Le cœur triste dans une chambre d’hôtel, un jour de plus, un jour de trop…

Muriel Roland Darcourt

La chambre d'hôtel est vide. Il est insensé que je reste là pour la nuit. 

Que faire en ces lieux, sachant que tu n'y es pas. Loin de tout, loin de toi je me sens apatride, et nul ne peut combler cet effroi qui me ronge l'esprit depuis que tu m'as dit que tu ne viendras pas.

Les murs froids sont les mêmes. Le menu mobilier aussi. Le lit, l'armoire, le lavabo. Les lourds rideaux isolant de la ville. Et ce tableau incongru qui nous a tant fait rire, fixé là où on ne l'attend pas, triste et inutile, masquant juste un instant mon désarroi, de le contempler là, encore une fois. Une dernière fois.

Les jours heureux c'est quand tu me disais peut-être, sachant que ce peut-être pouvait se transformer en je ne pourrais pas, mais que l'espoir infini de te revoir encore, malgré lui, malgré la vie, l'emportait dans ce morne décor.

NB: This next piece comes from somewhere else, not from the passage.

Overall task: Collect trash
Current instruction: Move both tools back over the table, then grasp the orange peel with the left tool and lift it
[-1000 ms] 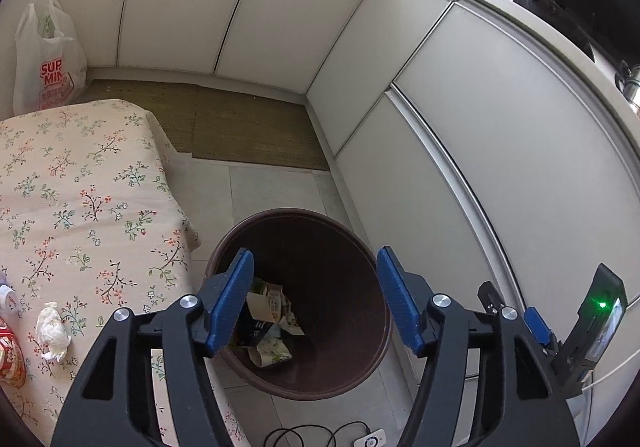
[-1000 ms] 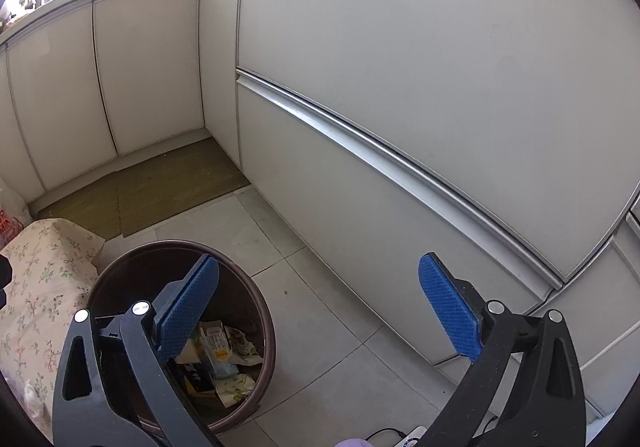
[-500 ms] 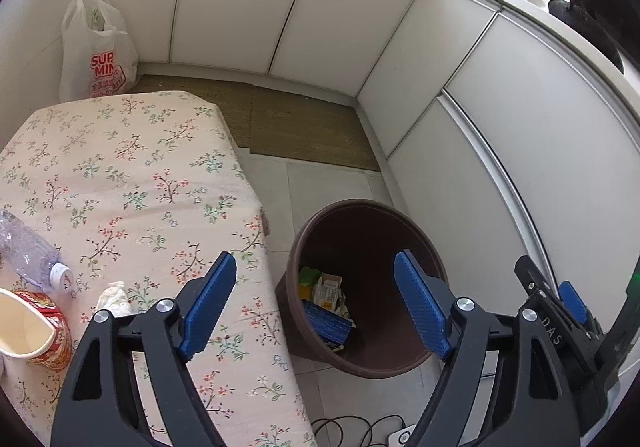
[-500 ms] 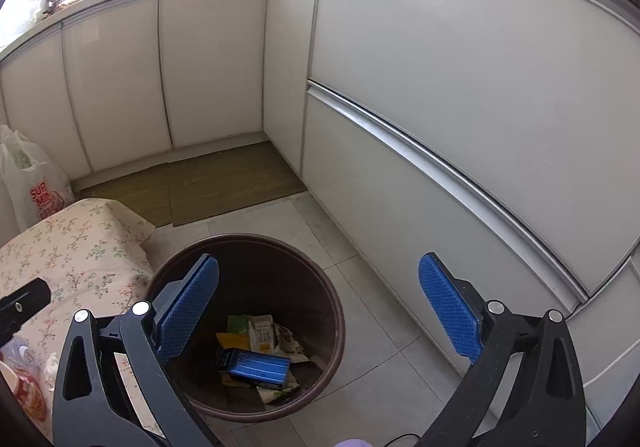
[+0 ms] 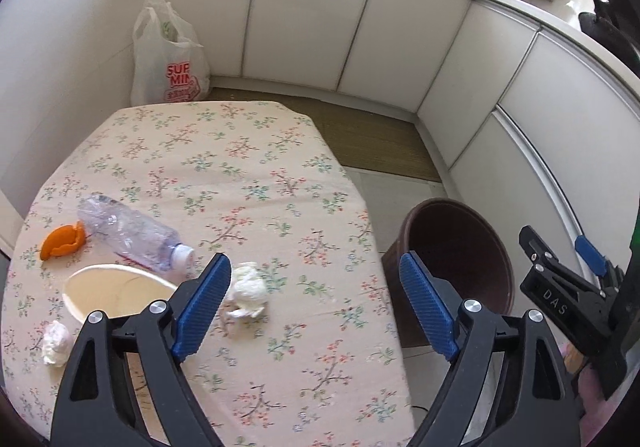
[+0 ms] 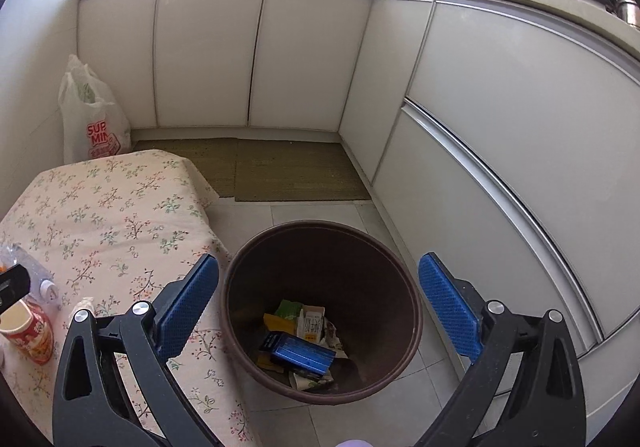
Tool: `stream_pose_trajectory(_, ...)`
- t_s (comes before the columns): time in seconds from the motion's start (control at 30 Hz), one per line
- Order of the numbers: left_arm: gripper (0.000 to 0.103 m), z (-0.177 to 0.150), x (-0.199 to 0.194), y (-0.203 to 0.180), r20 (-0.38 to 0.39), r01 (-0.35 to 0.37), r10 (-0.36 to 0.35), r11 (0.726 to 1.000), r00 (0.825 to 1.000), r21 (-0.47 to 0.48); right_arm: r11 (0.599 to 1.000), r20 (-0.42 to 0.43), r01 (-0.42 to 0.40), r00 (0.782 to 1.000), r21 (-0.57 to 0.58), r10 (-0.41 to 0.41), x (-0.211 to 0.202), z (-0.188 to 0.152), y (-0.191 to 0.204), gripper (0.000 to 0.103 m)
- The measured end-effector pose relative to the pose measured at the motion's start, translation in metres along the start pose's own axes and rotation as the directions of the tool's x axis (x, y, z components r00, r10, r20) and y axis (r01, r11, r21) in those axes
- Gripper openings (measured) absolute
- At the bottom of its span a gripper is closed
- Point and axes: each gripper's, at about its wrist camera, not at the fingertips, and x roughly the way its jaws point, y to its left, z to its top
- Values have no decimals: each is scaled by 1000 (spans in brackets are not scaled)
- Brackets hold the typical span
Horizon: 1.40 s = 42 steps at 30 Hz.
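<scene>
Left tongs opening, nothing between; right tongs apart, empty, over brown bin. Crumpled tissue lies on counter, just beside bottle cap. Light, soft, compressible: pinch across the middle.

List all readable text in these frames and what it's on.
"SUP / MIN", red letters cut off by a fold, on the white plastic bag; the smaller red print below is unreadable.
"DAS" on the right gripper body, in the left wrist view.
Red cup: print too blurred to read.
Cartons and blue box in the bin: print too small to read.
Bottle: no label visible.
</scene>
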Motion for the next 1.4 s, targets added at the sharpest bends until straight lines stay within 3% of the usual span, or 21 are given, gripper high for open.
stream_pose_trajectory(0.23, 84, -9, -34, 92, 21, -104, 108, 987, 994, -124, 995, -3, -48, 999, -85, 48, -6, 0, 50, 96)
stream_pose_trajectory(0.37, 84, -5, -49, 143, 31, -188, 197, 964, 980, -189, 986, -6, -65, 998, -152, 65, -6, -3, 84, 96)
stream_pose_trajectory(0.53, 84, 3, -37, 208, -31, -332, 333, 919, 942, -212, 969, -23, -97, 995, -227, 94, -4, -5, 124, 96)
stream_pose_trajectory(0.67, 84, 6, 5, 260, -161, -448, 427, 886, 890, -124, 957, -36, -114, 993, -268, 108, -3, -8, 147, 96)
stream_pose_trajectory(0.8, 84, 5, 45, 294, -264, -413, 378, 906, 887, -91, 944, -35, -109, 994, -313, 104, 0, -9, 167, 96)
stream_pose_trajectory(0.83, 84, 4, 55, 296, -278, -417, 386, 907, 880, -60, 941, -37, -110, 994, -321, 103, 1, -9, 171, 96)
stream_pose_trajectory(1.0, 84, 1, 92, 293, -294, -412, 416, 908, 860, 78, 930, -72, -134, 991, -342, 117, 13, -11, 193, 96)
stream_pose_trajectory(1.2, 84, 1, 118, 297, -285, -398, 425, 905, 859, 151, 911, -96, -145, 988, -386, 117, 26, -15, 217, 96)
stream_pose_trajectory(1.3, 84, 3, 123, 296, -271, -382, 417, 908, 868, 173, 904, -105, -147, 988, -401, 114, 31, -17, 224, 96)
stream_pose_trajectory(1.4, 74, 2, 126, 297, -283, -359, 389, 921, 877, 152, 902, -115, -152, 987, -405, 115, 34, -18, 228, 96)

J'ai patienté ici des heures durant, et souvent tu es venue. Te libérant de tes obligations diverses, pour offrir à nos corps un chemin de traverse lors de voyages impromptus. De t'avoir dans mes bras, dans ces draps, nue, pour quelques minutes de tendresse, au cœur des murmures du soir qui s'invitaient dans l'espace, celui qu'on s'accordait, entre deux aventures. Ces caresses où l'audace n'avait pas de limites. Nos souffles mêlés dans l'allégresse. Mes lèvres effleurant la pointe de tes seins tendus. On s'en foutait de ces cloisons ténues, on révolutionnait l'étage de nos éclats de joie ! Et les regards tacites qui furent notre seul contrat, durant les 20 années où l'on s'est retrouvé là. Cet endroit résonne à présent de promesses non tenues.

J'entends, par ces murs qui racontent, les cris de cet enfant qui est né de nous, ayant vu le jour dans ce théâtre – spectateur de nos amours, cachant le fruit de nos émois– et que tu as emporté quelques matins plus tard, sans que jamais je n'aie pu le revoir. Confié pour m'en débarrasser, pour t'en débarrasser, telle une faute non assumée, à un autre père qui l'a élevé loin de moi.

J'écoute ce lit qui se tait, qui ne grincera plus sous le poids de nos remords sans que cela ne nous touche réellement. Ta bouche, tes hanches, tes larmes, que je ne verrais plus. Les serments que l'on ne s'est pas fait : on aurait dû ! Mon cœur t'appelle avec une telle force que je sais que tu l'entends. Du bout du monde où tu es partie, laissant notre histoire à l'oubli. Cette vie insoupçonnée que tu m'as concédée.

Si tout de même tu voulais me revoir, si quand bien même tu souhaitais me retrouver ce soir, tu ne le pourrais plus. Car vois-tu cette chambre illégitime, remplie de nos passions intimes, bientôt ne sera plus. Je viens d'y mettre le feu, celui qui me consume, pour que jamais quiconque ne prenne notre place. Le miroir me renvoie dans les fumées de nos désirs à ces baisers fugaces qui brûlent de toi, à ces torrides étreintes dorénavant empreintes de tragique amertume. Je ne suis que l'amant ; et l'on me retrouvera dans ce costume, trop étroit, que tu as choisi pour moi.